*Records from a data collection*:
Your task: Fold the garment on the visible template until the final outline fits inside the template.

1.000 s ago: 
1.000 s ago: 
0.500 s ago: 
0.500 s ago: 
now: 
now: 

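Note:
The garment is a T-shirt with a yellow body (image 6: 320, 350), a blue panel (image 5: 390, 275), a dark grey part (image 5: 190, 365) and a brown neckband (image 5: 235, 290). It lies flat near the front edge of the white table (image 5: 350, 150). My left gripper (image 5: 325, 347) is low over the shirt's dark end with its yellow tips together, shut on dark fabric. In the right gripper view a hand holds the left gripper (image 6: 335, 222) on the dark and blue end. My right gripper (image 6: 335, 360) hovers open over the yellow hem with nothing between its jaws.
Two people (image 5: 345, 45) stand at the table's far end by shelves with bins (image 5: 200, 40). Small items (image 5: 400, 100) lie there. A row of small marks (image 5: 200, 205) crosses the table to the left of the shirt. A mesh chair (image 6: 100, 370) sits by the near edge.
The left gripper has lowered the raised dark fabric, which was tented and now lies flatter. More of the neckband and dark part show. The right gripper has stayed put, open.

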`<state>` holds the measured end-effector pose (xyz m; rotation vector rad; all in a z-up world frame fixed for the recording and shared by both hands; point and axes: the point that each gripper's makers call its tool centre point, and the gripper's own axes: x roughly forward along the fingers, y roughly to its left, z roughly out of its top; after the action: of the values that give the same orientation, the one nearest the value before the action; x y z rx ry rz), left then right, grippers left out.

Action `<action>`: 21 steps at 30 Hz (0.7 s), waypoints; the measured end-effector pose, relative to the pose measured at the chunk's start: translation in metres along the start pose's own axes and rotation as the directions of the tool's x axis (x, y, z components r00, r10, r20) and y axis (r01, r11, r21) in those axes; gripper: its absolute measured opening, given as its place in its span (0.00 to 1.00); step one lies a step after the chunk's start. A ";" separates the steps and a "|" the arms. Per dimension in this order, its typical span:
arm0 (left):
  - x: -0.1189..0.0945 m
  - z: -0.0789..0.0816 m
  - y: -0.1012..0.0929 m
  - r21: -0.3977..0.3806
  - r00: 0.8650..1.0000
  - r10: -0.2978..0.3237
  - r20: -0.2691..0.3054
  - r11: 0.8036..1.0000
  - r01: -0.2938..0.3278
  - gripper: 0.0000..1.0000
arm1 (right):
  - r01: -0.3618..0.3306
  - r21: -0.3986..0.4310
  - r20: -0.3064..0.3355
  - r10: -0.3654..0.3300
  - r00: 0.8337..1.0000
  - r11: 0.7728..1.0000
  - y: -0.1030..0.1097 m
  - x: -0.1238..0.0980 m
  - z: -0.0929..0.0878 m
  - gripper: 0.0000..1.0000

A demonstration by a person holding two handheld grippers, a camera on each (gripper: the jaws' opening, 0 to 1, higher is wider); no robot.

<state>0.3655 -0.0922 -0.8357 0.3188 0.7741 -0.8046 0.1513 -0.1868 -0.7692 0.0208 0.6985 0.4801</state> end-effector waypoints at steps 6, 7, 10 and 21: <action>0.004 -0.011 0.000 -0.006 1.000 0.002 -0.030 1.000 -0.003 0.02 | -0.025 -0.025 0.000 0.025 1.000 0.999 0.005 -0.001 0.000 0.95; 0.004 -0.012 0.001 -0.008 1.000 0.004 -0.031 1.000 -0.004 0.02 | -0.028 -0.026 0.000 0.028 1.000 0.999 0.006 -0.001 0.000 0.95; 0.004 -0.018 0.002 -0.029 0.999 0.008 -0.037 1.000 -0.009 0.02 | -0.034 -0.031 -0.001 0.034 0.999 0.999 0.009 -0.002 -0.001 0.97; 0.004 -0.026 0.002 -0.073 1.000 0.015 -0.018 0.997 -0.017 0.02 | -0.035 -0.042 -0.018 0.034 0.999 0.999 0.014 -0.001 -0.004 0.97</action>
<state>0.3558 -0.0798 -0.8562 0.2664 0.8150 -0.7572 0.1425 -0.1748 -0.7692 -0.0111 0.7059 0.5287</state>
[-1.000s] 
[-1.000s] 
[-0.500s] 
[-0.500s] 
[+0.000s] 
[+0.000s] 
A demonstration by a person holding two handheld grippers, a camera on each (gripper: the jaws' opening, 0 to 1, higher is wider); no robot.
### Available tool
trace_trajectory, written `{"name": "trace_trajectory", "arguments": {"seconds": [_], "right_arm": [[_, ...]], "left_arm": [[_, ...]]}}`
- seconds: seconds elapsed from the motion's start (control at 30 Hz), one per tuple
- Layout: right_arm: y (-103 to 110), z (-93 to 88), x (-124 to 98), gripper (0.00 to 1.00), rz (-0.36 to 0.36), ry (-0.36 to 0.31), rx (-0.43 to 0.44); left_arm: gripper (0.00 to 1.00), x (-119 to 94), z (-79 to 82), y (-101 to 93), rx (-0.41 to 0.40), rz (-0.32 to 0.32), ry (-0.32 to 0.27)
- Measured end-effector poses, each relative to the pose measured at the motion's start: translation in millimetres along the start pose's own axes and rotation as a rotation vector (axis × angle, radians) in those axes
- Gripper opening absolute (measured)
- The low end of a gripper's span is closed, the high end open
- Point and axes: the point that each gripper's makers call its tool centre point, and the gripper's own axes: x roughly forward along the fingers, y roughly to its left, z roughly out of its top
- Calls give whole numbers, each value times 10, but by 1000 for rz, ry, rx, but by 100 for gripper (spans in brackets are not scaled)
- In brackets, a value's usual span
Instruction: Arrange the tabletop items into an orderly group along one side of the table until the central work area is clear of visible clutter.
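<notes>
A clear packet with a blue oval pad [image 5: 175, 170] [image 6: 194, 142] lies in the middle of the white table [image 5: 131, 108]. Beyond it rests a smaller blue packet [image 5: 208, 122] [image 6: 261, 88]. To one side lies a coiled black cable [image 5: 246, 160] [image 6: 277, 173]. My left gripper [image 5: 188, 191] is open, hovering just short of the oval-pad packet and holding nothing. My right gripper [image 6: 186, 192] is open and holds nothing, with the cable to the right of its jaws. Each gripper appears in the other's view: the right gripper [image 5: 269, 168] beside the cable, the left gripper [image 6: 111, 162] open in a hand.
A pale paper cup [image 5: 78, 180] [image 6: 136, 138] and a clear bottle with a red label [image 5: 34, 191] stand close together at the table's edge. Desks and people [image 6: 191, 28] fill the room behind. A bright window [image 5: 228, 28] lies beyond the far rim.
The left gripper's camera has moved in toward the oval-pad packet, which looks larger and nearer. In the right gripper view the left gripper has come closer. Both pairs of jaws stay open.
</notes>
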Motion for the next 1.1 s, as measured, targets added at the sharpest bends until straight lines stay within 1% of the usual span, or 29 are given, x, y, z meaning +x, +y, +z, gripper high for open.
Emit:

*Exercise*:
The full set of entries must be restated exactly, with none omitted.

*Exercise solution*:
Your task: Fold the garment on the visible template until the final outline fits inside the template.

1.000 s ago: 
1.000 s ago: 
0.500 s ago: 
0.500 s ago: 
now: 
now: 

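Note:
The garment is a T-shirt with a yellow body (image 6: 320, 350), a blue panel (image 5: 390, 275), a dark grey part (image 5: 190, 365) and a brown neckband (image 5: 235, 290). It lies flat near the front edge of the white table (image 5: 350, 150). My left gripper (image 5: 325, 347) is low over the shirt's dark end with its yellow tips together, shut on dark fabric. In the right gripper view a hand holds the left gripper (image 6: 335, 222) on the dark and blue end. My right gripper (image 6: 335, 360) hovers open over the yellow hem with nothing between its jaws.
Two people (image 5: 345, 45) stand at the table's far end by shelves with bins (image 5: 200, 40). Small items (image 5: 400, 100) lie there. A row of small marks (image 5: 200, 205) crosses the table to the left of the shirt. A mesh chair (image 6: 100, 370) sits by the near edge.
The left gripper has lowered the raised dark fabric, which was tented and now lies flatter. More of the neckband and dark part show. The right gripper has stayed put, open.
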
`<state>` holds the measured end-effector pose (xyz m; rotation vector rad; all in a z-up world frame fixed for the recording and shared by both hands; point and axes: the point that each gripper's makers call its tool centre point, and the gripper's own axes: x roughly forward along the fingers, y roughly to its left, z roughly out of its top; after the action: of the values that give the same orientation, the one nearest the value before the action; x y z rx ry rz), left then right, grippers left out.

Action `<action>`: 21 steps at 30 Hz (0.7 s), waypoints; the measured end-effector pose, relative to the pose measured at the chunk's start: translation in metres along the start pose's own axes and rotation as the directions of the tool's x axis (x, y, z components r00, r10, r20) and y axis (r01, r11, r21) in those axes; gripper: its absolute measured opening, given as its place in its span (0.00 to 1.00); step one lies a step after the chunk's start. A ";" separates the steps and a "|" the arms. Per dimension in this order, its typical span:
arm0 (left):
  - x: -0.1189..0.0945 m
  - z: -0.0789..0.0816 m
  - y: -0.1012..0.0929 m
  - r21: -0.3977..0.3806
  - r00: 0.8650..1.0000
  - r10: -0.2978..0.3237
  - r20: -0.2691..0.3054
  - r11: 0.8036..1.0000
  - r01: -0.2938..0.3278
  - gripper: 0.0000..1.0000
arm1 (right):
  - r01: -0.3618..0.3306
  - r21: -0.3986..0.4310
  - r20: -0.3064..0.3355
  - r10: -0.3654..0.3300
  - r00: 0.8337..1.0000
  - r11: 0.7728..1.0000
  - y: -0.1030..0.1097 m
  - x: -0.1238..0.0980 m
  - z: -0.0929..0.0878 m
  - gripper: 0.0000..1.0000

A demonstration by a person holding two handheld grippers, a camera on each (gripper: the jaws' opening, 0 to 1, higher is wider); no robot.

<state>0.3655 -0.0922 -0.8357 0.3188 0.7741 -0.8046 0.1513 -0.1868 -0.7692 0.0208 0.6985 0.4801</state> end-effector waypoints at steps 6, 7, 10 and 21: <action>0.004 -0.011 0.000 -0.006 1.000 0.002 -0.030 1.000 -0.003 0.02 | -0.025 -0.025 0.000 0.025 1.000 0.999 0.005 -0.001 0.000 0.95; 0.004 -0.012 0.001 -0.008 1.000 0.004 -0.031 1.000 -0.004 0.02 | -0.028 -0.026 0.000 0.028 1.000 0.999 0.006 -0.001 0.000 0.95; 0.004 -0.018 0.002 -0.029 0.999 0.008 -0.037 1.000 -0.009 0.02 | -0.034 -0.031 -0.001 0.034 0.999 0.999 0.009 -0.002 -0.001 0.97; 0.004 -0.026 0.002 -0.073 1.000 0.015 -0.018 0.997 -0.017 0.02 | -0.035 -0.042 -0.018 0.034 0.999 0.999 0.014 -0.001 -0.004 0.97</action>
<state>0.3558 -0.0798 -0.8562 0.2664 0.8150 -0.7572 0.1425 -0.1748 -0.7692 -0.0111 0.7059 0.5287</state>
[-1.000s] 
[-1.000s] 
[-0.500s] 
[-0.500s] 
[+0.000s] 
[+0.000s] 
A demonstration by a person holding two handheld grippers, a camera on each (gripper: the jaws' opening, 0 to 1, higher is wider); no robot.
### Available tool
trace_trajectory, written `{"name": "trace_trajectory", "arguments": {"seconds": [_], "right_arm": [[_, ...]], "left_arm": [[_, ...]]}}`
- seconds: seconds elapsed from the motion's start (control at 30 Hz), one per tuple
- Layout: right_arm: y (-103 to 110), z (-93 to 88), x (-124 to 98), gripper (0.00 to 1.00), rz (-0.36 to 0.36), ry (-0.36 to 0.31), rx (-0.43 to 0.44); left_arm: gripper (0.00 to 1.00), x (-119 to 94), z (-79 to 82), y (-101 to 93), rx (-0.41 to 0.40), rz (-0.32 to 0.32), ry (-0.32 to 0.27)
- Measured end-effector poses, each relative to the pose measured at the motion's start: translation in millimetres along the start pose's own axes and rotation as a rotation vector (axis × angle, radians) in those axes
- Gripper opening absolute (measured)
- The low end of a gripper's span is closed, the high end open
- Point and axes: the point that each gripper's makers call its tool centre point, and the gripper's own axes: x roughly forward along the fingers, y roughly to its left, z roughly out of its top
- Calls give whole numbers, each value times 10, but by 1000 for rz, ry, rx, but by 100 for gripper (spans in brackets are not scaled)
- In brackets, a value's usual span
Instruction: Arrange the tabletop items into an orderly group along one side of the table until the central work area is clear of visible clutter.
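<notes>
A clear packet with a blue oval pad [image 5: 175, 170] [image 6: 194, 142] lies in the middle of the white table [image 5: 131, 108]. Beyond it rests a smaller blue packet [image 5: 208, 122] [image 6: 261, 88]. To one side lies a coiled black cable [image 5: 246, 160] [image 6: 277, 173]. My left gripper [image 5: 188, 191] is open, hovering just short of the oval-pad packet and holding nothing. My right gripper [image 6: 186, 192] is open and holds nothing, with the cable to the right of its jaws. Each gripper appears in the other's view: the right gripper [image 5: 269, 168] beside the cable, the left gripper [image 6: 111, 162] open in a hand.
A pale paper cup [image 5: 78, 180] [image 6: 136, 138] and a clear bottle with a red label [image 5: 34, 191] stand close together at the table's edge. Desks and people [image 6: 191, 28] fill the room behind. A bright window [image 5: 228, 28] lies beyond the far rim.
The left gripper's camera has moved in toward the oval-pad packet, which looks larger and nearer. In the right gripper view the left gripper has come closer. Both pairs of jaws stay open.
</notes>
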Motion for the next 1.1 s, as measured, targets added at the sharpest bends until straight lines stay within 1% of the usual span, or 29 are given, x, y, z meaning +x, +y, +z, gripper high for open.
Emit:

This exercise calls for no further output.